28 June 2023
Riding this unique island and going deeper inside its folks, streets, monuments, shops, smells and whatever we find, we feel closer and closer to be part of it but it’s a joke, we have to much to learn to just “touch it”…
So let’s enjoy a cannolo or a granita sitting down in a bench and have a look to what the locals do in they daylife: it could be such a good movie.
Cento has been telling me about Sicily ever since we met.
Finally he takes me there, he draws the trail, I arrive, I slip into cathedrals, churches, museums, he waits outside for me… Sometimes he snorts but still he waits.
“Miles are miles and with the bike one can’t stop ‘at every dog piss’” he says :). Here he has learnt how to deal with dogs, when they come running and bark proudly, he in return approaches them back, looks them straight in the snout, after that they stop and lower their tones… I, instead, slip quickly and cowardly to the side.
Palermo is tanta cosa (a lot), too much to visit on a bike. I have fortunately already gotten to know it this summer, by sea and by land. We set off immediately for the hinterland and say goodbye to it from the hairpin bends of Monreale.

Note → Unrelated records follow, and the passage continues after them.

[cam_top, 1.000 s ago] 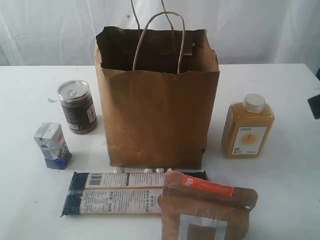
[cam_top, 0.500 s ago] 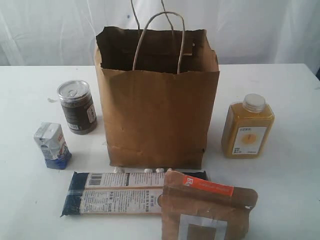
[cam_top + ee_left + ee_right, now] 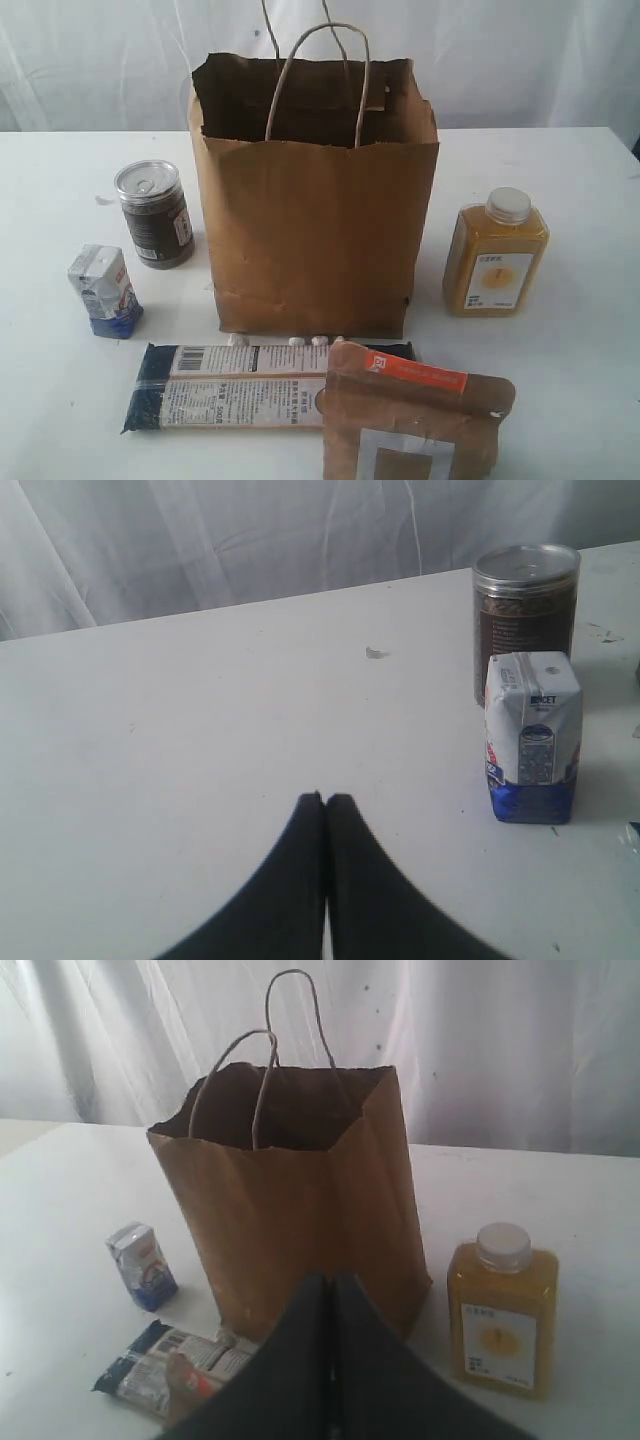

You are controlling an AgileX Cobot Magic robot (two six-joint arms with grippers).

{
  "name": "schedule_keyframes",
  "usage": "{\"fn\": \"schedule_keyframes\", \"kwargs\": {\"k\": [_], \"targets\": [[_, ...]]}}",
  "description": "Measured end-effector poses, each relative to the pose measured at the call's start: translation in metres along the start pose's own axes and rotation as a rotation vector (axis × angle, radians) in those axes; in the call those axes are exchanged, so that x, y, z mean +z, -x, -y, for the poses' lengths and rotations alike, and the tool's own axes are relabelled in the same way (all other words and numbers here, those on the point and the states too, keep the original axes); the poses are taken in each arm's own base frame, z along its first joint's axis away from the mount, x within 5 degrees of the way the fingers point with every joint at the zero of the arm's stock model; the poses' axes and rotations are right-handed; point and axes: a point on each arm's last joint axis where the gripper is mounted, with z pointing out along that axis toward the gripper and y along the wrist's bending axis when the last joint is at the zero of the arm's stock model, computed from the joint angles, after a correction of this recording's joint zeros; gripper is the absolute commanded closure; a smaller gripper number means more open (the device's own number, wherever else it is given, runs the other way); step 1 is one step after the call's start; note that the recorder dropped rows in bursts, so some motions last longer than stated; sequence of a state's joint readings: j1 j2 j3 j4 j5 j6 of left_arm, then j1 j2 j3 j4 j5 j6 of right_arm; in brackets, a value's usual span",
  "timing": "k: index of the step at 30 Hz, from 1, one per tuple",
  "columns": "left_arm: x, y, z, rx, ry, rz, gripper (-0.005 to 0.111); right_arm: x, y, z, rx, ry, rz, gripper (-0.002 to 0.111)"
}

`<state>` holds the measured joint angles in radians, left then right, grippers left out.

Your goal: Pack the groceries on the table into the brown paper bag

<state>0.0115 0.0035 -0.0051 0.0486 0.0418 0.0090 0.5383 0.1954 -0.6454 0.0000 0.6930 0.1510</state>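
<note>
Left end effector [image 3: 325, 802] is pressed together and empty; the carton [image 3: 532, 742] and can [image 3: 525, 610] stand upright ahead of it on the surface [image 3: 200, 730]. Right end effector [image 3: 330, 1280], also pressed together, faces the upright bag [image 3: 300, 1190], whose mouth opens upward. The packet [image 3: 225, 385] lies flat, its long axis running across the bag's front.
</note>
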Motion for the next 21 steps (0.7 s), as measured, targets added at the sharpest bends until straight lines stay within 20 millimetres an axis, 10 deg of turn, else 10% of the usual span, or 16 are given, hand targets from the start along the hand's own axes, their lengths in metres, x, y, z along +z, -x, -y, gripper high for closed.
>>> {"fn": "schedule_keyframes", "kwargs": {"k": [11, 21], "targets": [[0.0, 0.0, 0.0, 0.0, 0.0, 0.0, 0.107, 0.053, -0.08, 0.024, -0.008, -0.185, 0.025, 0.108], [0.0, 0.0, 0.0, 0.0, 0.0, 0.0, 0.107, 0.056, -0.122, 0.04, -0.03, -0.33, 0.082, 0.108]]}}
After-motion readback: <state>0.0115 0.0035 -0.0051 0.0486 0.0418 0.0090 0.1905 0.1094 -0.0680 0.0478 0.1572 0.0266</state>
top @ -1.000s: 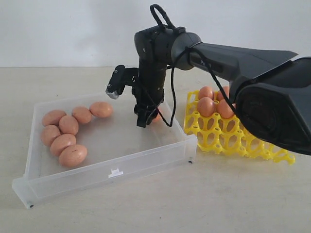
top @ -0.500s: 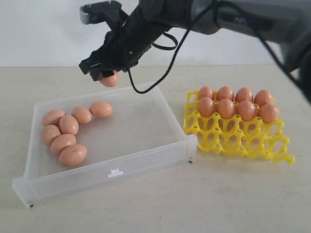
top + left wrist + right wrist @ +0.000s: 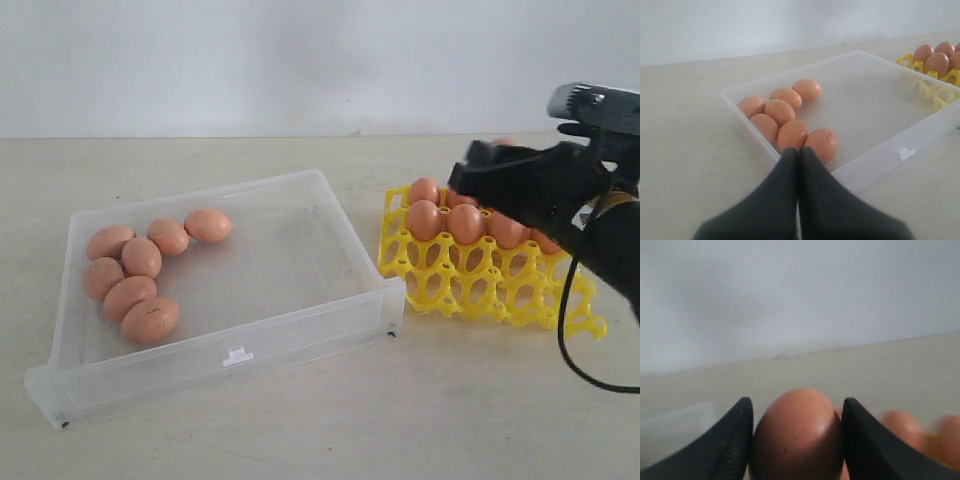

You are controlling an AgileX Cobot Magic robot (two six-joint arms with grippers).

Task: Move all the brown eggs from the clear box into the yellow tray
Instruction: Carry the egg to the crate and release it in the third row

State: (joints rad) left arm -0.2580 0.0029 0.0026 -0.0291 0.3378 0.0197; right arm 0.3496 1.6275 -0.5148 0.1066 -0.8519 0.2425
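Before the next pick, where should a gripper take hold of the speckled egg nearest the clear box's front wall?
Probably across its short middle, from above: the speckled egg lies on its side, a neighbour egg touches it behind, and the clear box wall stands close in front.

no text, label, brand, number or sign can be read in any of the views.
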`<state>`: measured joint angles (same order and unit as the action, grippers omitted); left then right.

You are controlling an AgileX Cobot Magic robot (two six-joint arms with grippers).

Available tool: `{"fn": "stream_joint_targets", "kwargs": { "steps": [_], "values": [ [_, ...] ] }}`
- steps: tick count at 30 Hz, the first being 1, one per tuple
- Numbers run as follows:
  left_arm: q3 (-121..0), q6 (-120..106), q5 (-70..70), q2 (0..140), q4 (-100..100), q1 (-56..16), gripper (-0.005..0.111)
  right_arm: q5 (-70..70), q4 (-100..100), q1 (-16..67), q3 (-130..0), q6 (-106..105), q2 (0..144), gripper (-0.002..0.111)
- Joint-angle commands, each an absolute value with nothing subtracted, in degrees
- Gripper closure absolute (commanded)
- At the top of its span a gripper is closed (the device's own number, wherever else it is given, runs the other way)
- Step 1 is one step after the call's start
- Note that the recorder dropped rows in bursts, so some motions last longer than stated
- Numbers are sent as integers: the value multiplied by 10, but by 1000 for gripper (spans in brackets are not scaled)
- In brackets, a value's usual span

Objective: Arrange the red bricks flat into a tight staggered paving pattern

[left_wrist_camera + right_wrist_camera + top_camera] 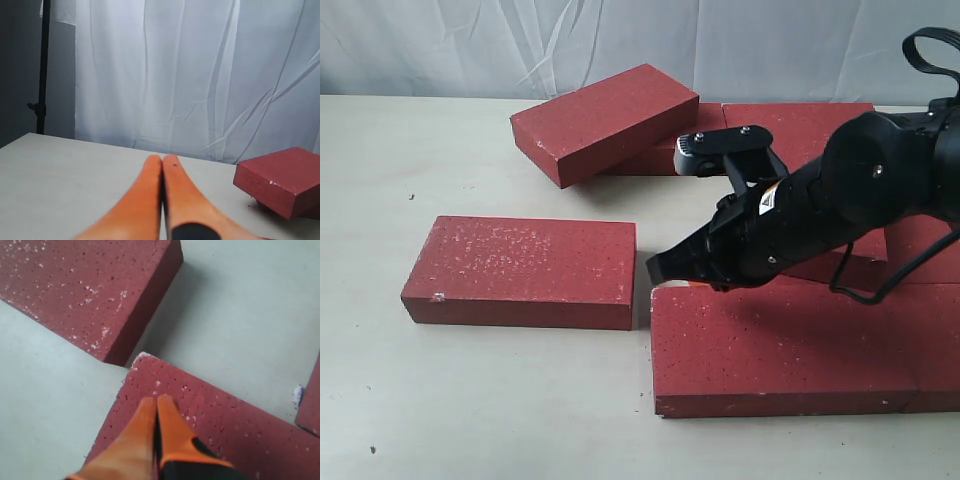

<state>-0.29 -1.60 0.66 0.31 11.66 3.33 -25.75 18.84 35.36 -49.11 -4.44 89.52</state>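
Several dark red bricks lie on the table. One brick (pixel 525 268) lies flat alone at the left. A front brick (pixel 780 350) lies flat at the right, and my right gripper (pixel 665 268) hovers shut over its near-left corner (pixel 150 375), holding nothing. Another brick (pixel 605 122) rests tilted on flat bricks at the back (pixel 800 125). In the right wrist view the lone brick (pixel 85 290) shows beyond the orange fingertips (pixel 156 402). My left gripper (pixel 162 159) is shut and empty over bare table, with the tilted brick (pixel 285 180) off to its side.
A white curtain (pixel 640 45) hangs behind the table. More bricks lie under and behind the right arm (pixel 920 250). A dark stand pole (pixel 44 65) rises at the table's far side. Bare tabletop (pixel 440 400) spreads at the left and front.
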Motion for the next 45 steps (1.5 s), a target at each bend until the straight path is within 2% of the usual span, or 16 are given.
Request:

‘Not one killer goes by bike!’ Giuseppe tells us in Sciacca (he is an ex-marine, Italo-American from Colorado…), he approaches us as we enjoy our lunch in the sun, facing the sea, sitting beside a garden laden with ripe orange trees. He is happy to see us with our bikes, he tells us about him and he asks about us.
We ride up the ramp to Corleone and take two delicious oranges from Francesco’s Ape (he is Ciccio to us by this point…).
The Cemetery in the morning has us wandering about, looking for some graves. I trivially took a few photos of my bicycle in front of the tombstones of some particular characters…. ‘Say the name but not the sinner’, so they say, and so I do.
Ghibellina Vecchia at sunset is surreal, Ghibellina Nuova still remains hard to stomach (after almost a month): we should have stayed overnight and visited it leisurely. It is vital to understand it.
Alfonsina di Favara is sitting in front of her house’s door, she is happy. ‘I was born without teeth and I will die without teeth,’ she tells me as I take her portrait. She used to live in Germany (she still pronounces the name Dusseldorf in an unspeakable way that leaves me melting), now she has returned ‘al paese’ (to The country). She wishes us well and a good trip. We liked her and she liked us, in return.
There was much to be liked about the mixed fried food served by Father Christmas in the square in Selinunte, too. We arrive in the evening with the fog and the cold and we find the Christmas Festival organized by the Pro-Loco, many approach with the desire to understand us…. We are not the Three Kings.
Salvo, on the back of his excavator, ploughs a broken road that is being resurfaced. We ask him if it is possible to go through to reach our destination and he replies: ‘In Sicily by bike is OK!’. Good.
Palermo, Ghibellina Vecchia and Nuova, Corleone, Selinunte, Sciacca, the Scala dei Turchi, Mazzarino, Ragusa, Modica, Porto Palo di Capo Passero, Marzamemi, Noto, Siracusa, Catania, Mount Etna, Aci Trezza…
The croissant with granita is almost impossible to find in winter, in alternative I recommend taking advantage of the cannoli.
The granita is a good excuse for me to come back in the warm weather.
For the Scala dei Turchi returning is not enough… it is just to be looked at and no longer to be touched, it’s sad, but fair enough. Every good game is short-lived and too many have treated it badly.
Things always change quickly, I wish Sicily would never change.